▸ **Work instructions**: Go through the entries one line at a time, and gather every line that has the word "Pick".

▸ **Data for this task**:
┄┄┄┄┄┄
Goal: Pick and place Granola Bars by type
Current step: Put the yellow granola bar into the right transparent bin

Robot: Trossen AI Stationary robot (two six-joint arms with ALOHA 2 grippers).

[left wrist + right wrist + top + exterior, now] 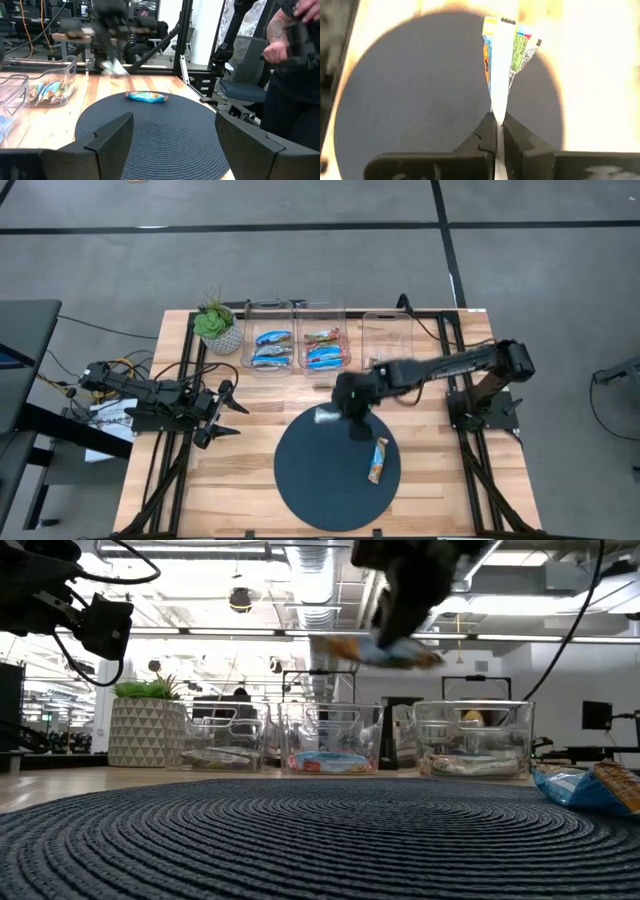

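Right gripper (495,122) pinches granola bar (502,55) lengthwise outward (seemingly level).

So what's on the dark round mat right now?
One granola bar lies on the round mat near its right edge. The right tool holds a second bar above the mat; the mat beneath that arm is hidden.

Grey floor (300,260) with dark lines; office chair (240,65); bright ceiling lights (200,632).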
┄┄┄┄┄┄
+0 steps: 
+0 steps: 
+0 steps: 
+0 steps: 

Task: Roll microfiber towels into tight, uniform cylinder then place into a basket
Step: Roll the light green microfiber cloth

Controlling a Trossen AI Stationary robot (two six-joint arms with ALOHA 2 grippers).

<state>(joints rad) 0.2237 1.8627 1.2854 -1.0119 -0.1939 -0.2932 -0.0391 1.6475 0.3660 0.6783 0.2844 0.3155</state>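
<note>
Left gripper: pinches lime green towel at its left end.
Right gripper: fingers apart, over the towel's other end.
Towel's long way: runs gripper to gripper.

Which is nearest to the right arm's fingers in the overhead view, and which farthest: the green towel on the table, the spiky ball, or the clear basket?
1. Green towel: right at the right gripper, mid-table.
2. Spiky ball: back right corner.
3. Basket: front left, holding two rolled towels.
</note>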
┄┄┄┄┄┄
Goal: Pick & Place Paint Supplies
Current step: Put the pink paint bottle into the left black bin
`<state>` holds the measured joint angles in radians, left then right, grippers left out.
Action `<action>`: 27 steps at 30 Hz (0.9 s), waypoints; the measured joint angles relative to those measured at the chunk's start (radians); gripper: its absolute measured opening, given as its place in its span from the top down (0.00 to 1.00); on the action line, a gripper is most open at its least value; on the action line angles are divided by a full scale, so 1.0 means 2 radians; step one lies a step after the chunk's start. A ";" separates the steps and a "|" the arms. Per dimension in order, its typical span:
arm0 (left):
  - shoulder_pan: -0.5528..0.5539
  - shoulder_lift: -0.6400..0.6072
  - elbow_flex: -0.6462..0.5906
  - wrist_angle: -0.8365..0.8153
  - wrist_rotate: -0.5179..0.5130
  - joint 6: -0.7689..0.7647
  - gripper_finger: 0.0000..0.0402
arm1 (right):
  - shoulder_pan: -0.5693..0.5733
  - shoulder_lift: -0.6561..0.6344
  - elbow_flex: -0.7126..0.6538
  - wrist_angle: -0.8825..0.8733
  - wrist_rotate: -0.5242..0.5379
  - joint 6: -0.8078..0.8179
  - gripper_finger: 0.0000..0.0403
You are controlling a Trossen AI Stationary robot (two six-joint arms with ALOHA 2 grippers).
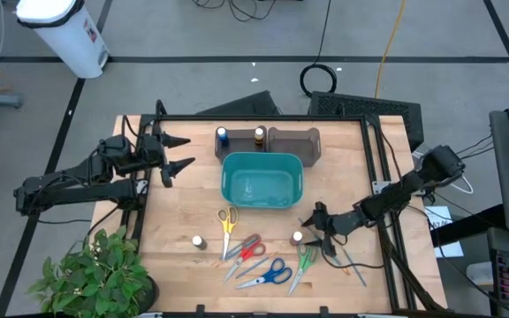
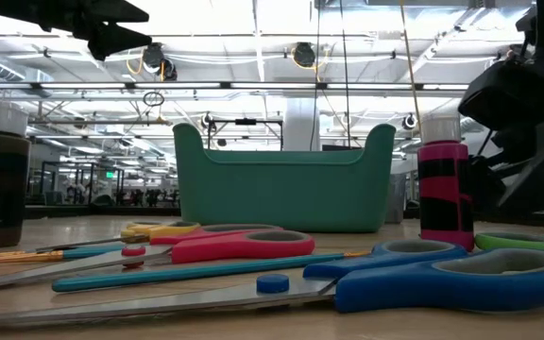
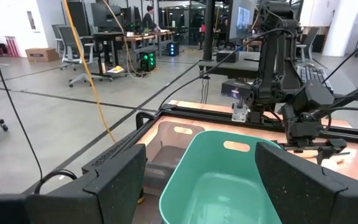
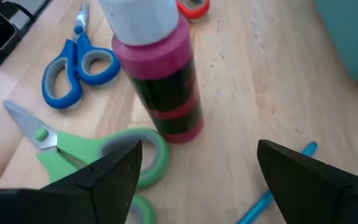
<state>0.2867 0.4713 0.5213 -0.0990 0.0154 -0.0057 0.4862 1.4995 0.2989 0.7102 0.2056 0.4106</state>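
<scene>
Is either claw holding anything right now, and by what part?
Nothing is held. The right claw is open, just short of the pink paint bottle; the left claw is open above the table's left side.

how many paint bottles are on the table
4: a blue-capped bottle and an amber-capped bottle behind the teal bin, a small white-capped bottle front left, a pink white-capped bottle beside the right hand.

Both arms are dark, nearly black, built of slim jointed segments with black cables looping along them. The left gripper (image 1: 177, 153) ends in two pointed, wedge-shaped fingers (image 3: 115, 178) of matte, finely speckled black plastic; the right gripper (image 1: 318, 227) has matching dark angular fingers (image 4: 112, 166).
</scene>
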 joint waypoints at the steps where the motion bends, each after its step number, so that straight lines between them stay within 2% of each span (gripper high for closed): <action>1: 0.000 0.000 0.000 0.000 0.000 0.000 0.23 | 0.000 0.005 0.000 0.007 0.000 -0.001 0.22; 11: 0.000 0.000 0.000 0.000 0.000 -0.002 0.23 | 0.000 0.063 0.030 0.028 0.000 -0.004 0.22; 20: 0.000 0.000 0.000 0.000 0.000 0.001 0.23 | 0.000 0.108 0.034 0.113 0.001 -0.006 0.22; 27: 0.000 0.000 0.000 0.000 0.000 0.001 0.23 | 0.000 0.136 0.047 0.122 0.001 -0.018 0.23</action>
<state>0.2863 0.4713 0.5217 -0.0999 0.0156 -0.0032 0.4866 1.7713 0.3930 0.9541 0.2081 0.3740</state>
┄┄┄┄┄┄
▸ **Your solution**:
Goal: Pick and place Granola Bars by type
Goal: Pick & Place Paint Supplies

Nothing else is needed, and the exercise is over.